It is no mystery that in today’s consumerist society, the act of repairing is becoming a forgotten activity: if something breaks, we replace it.
My grandfather used to say, “We used to build things to make them last as long as possible in my day; today, everything is made for a maximum of two or three years of use.”
And he is right: I can’t remember of something that lasted longer than three years, be it cellphones, appliances, cars, computers, clothing or tools.
So I asked myself: is it the same for traditional craftsmanship and skills?
How do they fit in a society where people do not repair things any longer?
My reflection started when I was walking near the banks of the canal in Terracina, my beloved hometown. The said canal is no longer in use as a transportation link; but is mostly used as a ‘parking’ for small boats and shapes the connection between the areas of the town with modern facilities, and the harbour area.
In the historic harbour area of ‘la Marina’ (the maritime), the city is split in two: one side has a vibrant nightlife with restaurants, bars and clubs, while the other side has remains of old structures related to the harbor life — storage spaces, canal banks, fishermen’s shops, and a vast area where the repairing material for boats is stored, like the memory of an abandoned past.

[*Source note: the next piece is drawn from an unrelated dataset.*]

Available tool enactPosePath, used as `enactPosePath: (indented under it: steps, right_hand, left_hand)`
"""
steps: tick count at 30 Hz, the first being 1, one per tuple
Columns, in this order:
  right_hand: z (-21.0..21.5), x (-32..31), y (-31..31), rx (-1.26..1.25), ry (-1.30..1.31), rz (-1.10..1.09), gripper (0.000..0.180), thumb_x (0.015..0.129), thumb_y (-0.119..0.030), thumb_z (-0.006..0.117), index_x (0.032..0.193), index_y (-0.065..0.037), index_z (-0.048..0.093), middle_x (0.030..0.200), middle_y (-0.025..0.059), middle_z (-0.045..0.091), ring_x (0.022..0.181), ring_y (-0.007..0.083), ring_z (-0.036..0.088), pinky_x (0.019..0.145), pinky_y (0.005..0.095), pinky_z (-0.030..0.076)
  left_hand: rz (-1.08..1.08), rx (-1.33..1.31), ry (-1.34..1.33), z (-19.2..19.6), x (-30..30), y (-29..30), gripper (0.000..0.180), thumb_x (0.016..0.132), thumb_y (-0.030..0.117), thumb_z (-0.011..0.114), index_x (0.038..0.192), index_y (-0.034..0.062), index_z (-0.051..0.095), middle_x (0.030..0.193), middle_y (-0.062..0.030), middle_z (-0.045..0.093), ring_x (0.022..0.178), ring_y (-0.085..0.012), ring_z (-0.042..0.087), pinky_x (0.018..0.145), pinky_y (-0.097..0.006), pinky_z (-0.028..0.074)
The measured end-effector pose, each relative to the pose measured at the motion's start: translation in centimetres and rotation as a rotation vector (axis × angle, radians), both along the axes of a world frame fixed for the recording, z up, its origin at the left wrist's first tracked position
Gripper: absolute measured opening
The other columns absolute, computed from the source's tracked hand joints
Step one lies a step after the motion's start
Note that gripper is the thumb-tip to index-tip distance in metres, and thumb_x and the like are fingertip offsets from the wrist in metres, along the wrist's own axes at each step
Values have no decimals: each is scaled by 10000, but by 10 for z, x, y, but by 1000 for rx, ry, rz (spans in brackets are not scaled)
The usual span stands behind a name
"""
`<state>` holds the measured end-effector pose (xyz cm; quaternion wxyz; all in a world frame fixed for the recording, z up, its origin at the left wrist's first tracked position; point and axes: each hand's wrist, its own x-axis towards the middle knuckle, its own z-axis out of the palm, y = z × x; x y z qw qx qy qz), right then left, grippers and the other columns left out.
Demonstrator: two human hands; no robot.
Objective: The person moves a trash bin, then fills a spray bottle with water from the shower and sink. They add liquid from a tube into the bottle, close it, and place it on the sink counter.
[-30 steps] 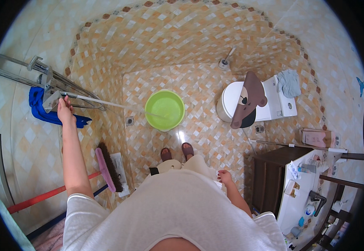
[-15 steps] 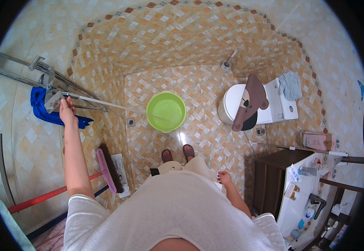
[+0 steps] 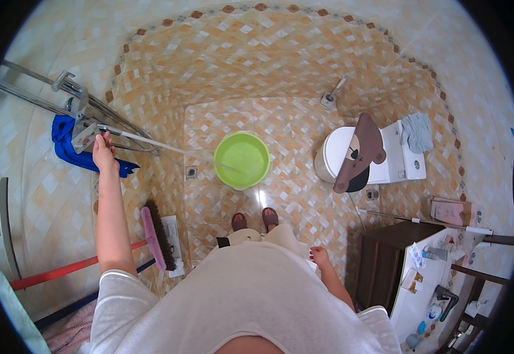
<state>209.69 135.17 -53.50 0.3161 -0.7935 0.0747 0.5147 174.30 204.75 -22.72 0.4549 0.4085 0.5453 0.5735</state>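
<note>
- Head view: a person in a white top stands on a tiled bathroom floor [image 3: 287, 171], left arm stretched to a metal wall fixture [image 3: 84, 139] beside a hanging blue cloth [image 3: 63, 144].
- Left hand [image 3: 104, 154] has bent fingers at the fixture's edge; whether they pinch a lever or merely touch it, one cannot tell.
- Right hand [image 3: 319, 255] hangs by the hip, fingers loosely curled; its palm is hidden, so whether it holds anything cannot be told.
- Light-green basin [image 3: 267, 154] stands on the floor ahead of the sandals [image 3: 270, 219], as a pale stream [image 3: 161, 144], apparently water, slants from the fixture into it.
- Good practice, by the look of it: steady fingers on the fixture, small adjustments, and an eye on where the stream lands, since a stronger or weaker flow could miss the rim.
- Compared with half a second ago, basin, fixture and toilet [image 3: 335, 141] all sit farther right in view, suggesting a head turn; the left hand remains at the fixture.
</note>
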Motion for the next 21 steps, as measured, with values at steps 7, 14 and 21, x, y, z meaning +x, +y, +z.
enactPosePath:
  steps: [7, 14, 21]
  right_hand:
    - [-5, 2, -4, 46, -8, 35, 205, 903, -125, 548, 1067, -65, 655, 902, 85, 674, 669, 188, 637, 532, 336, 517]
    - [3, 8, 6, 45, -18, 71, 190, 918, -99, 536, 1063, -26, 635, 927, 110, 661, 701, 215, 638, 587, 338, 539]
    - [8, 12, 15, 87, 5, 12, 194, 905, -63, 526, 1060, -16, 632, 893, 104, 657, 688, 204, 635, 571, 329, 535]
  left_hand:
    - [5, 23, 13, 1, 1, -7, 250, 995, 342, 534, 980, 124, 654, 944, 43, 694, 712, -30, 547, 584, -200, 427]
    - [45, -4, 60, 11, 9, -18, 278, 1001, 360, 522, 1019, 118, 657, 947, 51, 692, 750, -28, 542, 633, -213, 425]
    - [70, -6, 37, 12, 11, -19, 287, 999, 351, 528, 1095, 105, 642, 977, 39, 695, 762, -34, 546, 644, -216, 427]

For some, the canal banks work as a point of aggregation, where to observe the daily unrolling of the city life, while being connected to its past.

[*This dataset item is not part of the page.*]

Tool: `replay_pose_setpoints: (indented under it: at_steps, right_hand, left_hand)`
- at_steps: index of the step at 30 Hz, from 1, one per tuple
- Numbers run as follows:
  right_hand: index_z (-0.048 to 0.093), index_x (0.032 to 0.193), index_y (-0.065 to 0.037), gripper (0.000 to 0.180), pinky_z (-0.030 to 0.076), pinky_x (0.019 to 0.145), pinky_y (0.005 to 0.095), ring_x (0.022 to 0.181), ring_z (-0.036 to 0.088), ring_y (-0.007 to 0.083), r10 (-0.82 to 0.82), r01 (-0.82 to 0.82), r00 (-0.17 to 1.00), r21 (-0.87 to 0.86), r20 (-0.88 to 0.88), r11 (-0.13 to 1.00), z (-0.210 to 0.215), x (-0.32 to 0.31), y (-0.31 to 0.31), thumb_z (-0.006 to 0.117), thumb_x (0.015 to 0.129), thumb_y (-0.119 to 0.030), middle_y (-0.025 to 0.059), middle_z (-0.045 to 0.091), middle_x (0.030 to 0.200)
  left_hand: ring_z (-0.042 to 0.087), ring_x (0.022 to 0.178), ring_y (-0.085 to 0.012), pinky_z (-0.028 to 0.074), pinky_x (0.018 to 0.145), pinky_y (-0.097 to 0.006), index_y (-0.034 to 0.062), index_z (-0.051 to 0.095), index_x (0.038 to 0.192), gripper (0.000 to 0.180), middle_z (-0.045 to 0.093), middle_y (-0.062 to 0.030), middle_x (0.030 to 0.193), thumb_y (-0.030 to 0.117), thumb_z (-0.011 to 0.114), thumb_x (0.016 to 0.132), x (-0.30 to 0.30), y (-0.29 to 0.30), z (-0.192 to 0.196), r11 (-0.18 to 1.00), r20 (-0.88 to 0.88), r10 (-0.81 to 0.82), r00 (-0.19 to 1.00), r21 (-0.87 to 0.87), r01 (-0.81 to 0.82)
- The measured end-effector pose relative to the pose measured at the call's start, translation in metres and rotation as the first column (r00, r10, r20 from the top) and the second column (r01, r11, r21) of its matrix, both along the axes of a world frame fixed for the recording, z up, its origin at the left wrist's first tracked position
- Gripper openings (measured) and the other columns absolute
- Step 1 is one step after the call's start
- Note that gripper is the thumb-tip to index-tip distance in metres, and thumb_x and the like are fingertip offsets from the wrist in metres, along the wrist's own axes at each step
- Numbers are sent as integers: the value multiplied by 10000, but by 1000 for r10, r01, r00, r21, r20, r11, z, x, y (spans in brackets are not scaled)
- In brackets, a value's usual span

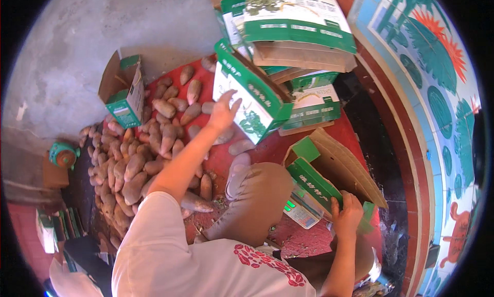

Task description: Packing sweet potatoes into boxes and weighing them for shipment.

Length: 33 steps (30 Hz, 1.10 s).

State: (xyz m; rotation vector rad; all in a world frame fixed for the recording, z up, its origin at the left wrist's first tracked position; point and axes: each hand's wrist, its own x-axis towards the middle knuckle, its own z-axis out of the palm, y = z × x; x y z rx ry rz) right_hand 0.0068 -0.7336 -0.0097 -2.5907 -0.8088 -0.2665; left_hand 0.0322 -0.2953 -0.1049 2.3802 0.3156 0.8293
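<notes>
My left hand (224, 113) has its fingers spread against the white face of a tilted green and white cardboard box (252, 99). No grip around an edge shows there. Closer to me on the right is an open cardboard box (329, 166) with its flaps up. My right hand (348, 213) is closed on this box's near side, fingers bent over the edge. A digital scale (302, 213) with lit green digits shows beside and partly under that box. Left of my left arm lies a big heap of sweet potatoes (135, 166), some of them loose near the first box.
Stacked green and white cartons (298, 27) stand at the far middle. Another open carton (122, 91) stands behind the heap. A red mat (226, 160) lies under everything. The painted wall (437, 91) and a dark floor strip bound the right side. A turquoise object (64, 154) is far left.
</notes>
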Motion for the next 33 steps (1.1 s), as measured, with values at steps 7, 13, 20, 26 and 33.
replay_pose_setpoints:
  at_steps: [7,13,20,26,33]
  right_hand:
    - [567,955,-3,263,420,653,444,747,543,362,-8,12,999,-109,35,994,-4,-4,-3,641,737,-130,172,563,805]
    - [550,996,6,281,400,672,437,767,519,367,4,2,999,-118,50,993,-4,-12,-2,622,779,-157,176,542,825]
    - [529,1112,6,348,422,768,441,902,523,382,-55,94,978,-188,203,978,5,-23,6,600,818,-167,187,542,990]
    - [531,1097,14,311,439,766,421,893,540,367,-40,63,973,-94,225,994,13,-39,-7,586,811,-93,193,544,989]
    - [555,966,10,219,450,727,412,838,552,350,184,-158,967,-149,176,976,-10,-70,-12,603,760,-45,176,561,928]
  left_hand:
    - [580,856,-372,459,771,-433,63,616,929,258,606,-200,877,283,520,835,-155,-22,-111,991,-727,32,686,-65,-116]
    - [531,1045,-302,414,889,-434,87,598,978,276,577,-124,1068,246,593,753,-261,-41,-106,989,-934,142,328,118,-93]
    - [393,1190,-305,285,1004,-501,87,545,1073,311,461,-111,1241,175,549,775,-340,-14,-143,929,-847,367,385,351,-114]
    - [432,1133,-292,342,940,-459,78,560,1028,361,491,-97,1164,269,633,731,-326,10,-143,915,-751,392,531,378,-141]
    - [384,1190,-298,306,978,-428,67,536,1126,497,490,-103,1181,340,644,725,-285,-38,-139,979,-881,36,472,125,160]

One one can found groups of retired fishermen Enjoying the view while taking advantage of the warm Italian October; selling fish, gossiping or (what attracted me there) repairing nets.
Nets are an important component of a fisherman’s activity: There could be as many as 80 different types, according to the shape, use and type of fish, and they can go up to hundreds of meters. Before mass industrialization, fishing nets were normally made up by the fishermen or their wives.

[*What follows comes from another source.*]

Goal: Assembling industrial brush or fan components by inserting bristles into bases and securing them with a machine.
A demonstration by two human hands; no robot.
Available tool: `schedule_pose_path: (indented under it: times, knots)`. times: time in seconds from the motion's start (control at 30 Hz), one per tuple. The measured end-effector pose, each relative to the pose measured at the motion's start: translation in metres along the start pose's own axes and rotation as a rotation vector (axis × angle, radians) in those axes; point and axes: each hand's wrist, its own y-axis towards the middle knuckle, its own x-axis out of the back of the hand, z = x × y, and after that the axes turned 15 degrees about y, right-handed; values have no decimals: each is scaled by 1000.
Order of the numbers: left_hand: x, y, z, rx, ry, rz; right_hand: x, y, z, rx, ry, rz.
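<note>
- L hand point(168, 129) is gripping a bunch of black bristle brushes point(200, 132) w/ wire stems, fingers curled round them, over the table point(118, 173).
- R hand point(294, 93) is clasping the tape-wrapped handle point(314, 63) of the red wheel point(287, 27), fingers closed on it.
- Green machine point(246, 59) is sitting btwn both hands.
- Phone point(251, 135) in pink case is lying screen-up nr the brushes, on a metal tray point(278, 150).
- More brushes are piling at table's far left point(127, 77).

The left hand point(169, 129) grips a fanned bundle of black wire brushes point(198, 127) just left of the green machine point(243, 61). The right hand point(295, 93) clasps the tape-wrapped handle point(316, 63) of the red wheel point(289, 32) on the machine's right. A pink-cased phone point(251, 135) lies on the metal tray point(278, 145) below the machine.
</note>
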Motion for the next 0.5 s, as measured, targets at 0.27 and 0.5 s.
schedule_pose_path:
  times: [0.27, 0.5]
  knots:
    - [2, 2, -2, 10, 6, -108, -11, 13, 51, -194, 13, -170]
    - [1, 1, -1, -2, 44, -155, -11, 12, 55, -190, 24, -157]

Fishing nets require constant care and maintenance; so, when I observed Arturo repairing a net in a storage space nearby the harbor, I couldn’t pass up the chance to interview him.
Arturo is a retired fishermen who just can’t put aside the need to work. Fishing has been the way of life for him for over 40 years, he has passed the baton to his son.
“I was lucky that my son wanted to continue the family tradition,” he says. “Not many youths want this profession these days. Everyone is moving to bigger cities so this sector is slowly dying.”
The pride shines through his eyes when he talks to me about his son. He says he is trying to teach him how to repair the nets, alegit with poor results. “He doesn’t like to work in his free time: he prefers to go out with his friends,” he rues.
Fishing nets require high standards of care and maintenance, and not many are willing to learn. But when an undeterred Arturo sits by his storage room, repairing the nets of his boats, a lot of people to observe this priceless craftsmanship.
Arturo doesn’t produce any art, tool, or gastronomic masterpiece. But he is one of the custodians of a timeless activity that has contributed to enrich the city as we see it today.